The report offered a number of recommendations for global drug policy reform, including:

  • End the criminalization, marginalization and stigmatization of people who use drugs but who do no harm to others.
  • Encourage experimentation by governments with models of legal regulation of drugs (especially cannabis) to undermine the power of organized crime and safeguard the health and security of their citizens.
  • Ensure that a variety of treatment modalities are available -- including not just methadone and buprenorphine treatment but also the heroin-assisted treatment programs that have proven successful in many European countries and Canada.
  • Apply human rights and harm reduction principles and policies both to people who use drugs as well as those involved in the lower ends of illegal drug markets such as farmers, couriers and petty sellers.

"Fifty years after the initiation of the UN Single Convention on Narcotic Drugs, and 40 years after President Nixon launched the US government's global war on drugs, fundamental reforms in national and global drug control policies are urgently needed," said former president of Brazil Fernando Henrique Cardoso. "Let's start by treating drug addiction as a health issue, reducing drug demand through proven educational initiatives, and legally regulating rather than criminalizing cannabis."
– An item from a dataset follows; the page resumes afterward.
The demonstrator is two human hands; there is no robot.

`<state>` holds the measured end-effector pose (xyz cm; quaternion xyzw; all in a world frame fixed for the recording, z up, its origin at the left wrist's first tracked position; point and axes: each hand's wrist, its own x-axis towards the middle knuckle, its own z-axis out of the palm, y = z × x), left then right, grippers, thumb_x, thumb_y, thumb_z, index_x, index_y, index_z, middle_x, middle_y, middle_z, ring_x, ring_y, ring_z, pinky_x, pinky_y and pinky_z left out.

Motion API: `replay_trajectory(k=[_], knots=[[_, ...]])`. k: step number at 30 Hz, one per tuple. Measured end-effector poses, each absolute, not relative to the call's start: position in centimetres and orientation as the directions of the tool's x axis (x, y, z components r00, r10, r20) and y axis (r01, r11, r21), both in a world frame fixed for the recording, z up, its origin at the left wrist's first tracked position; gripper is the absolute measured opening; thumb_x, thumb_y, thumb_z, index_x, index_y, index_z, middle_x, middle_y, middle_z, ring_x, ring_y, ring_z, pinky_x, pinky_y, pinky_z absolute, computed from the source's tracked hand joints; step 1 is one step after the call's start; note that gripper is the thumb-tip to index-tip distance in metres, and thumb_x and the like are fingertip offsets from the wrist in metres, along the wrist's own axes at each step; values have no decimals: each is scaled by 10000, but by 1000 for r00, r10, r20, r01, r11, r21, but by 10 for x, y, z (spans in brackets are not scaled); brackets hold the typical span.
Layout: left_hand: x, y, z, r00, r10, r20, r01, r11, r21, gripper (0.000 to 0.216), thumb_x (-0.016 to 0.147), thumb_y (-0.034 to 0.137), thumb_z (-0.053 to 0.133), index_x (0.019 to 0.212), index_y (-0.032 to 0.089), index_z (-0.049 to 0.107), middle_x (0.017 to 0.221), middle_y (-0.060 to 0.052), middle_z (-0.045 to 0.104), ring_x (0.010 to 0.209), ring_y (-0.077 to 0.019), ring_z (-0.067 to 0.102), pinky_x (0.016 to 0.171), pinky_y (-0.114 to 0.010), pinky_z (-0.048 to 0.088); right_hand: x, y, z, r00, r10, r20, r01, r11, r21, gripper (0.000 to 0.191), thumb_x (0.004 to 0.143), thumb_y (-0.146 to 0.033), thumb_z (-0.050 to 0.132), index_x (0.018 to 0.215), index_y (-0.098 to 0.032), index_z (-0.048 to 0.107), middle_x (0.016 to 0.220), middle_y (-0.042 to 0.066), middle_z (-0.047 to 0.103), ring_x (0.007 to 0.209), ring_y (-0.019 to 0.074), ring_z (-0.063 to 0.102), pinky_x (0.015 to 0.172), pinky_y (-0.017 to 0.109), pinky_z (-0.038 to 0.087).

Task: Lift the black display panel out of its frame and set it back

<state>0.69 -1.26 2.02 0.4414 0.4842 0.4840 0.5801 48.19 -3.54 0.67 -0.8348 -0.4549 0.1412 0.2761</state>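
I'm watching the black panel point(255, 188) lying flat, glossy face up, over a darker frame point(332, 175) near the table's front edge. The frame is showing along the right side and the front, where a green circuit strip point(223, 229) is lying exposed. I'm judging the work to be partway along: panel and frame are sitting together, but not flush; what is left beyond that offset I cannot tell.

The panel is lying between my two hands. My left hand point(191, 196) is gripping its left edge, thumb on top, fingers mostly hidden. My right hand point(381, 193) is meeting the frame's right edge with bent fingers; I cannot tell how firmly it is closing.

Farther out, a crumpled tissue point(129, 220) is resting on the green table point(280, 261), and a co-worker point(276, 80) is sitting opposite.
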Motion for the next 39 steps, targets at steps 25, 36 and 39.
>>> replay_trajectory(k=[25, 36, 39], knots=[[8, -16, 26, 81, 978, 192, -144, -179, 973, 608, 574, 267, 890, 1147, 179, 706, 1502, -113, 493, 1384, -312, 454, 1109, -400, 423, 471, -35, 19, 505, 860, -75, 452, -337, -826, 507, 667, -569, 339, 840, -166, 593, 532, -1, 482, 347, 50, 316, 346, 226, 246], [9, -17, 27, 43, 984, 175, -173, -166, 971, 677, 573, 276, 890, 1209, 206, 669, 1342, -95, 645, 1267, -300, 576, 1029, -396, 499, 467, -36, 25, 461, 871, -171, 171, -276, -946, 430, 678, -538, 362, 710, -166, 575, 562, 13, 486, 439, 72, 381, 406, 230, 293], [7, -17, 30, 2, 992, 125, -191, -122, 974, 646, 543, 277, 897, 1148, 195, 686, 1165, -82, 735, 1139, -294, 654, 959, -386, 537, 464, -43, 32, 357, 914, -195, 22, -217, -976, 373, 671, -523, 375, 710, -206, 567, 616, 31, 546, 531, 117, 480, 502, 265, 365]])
"The war on drugs has failed to cut drug usage, but has filled our jails, cost millions in tax payer dollars, fuelled organized crime and caused thousands of deaths. We need a new approach, one that takes the power out of the hands of organized crime and treats people with addiction problems like patients, not criminals," said Richard Branson, founder of the Virgin Group and cofounder of The Elders, United Kingdom. "The good news is new approaches focused on regulation and decriminalization have worked. We need our leaders, including business people, looking at alternative, fact based approaches. We need more humane and effective ways to reduce the harm caused by drugs. The one thing we cannot afford to do is to go on pretending the war on drugs is working."

The Obama administration is having none of it. "Making drugs more available -- as this report suggests -- will make it harder to keep our communities healthy and safe," Rafael Lemaitre, spokesman for the Office of National Drug Control Policy told the Wall Street Journal the same day the report was released.

That sentiment is in line with earlier pronouncements from the administration that while it will emphasize a public health approach to drug policy, it stands firm against legalization. "Legalizing dangerous drugs would be a profound mistake, leading to more use, and more harmful consequences," drug czar Gil Kerlikowske said earlier this year.

But if the White House isn't listening, US drug reformers are -- and they're liking what they're hearing.

"It's no longer a question of whether legalizing drugs is a serious topic of debate for serious people," said Neill Franklin, executive director of Law Enforcement Against Prohibition (LEAP) and a 34-year veteran police officer from Baltimore, Maryland. "These former presidents and other international leaders have placed drug legalization squarely on the table as an important solution that policymakers need to consider. As a narcotics cop on the streets, I saw how the prohibition approach not only doesn't reduce drug abuse but how it causes violence and crime that affect all citizens and taxpayers, whether they use drugs or not."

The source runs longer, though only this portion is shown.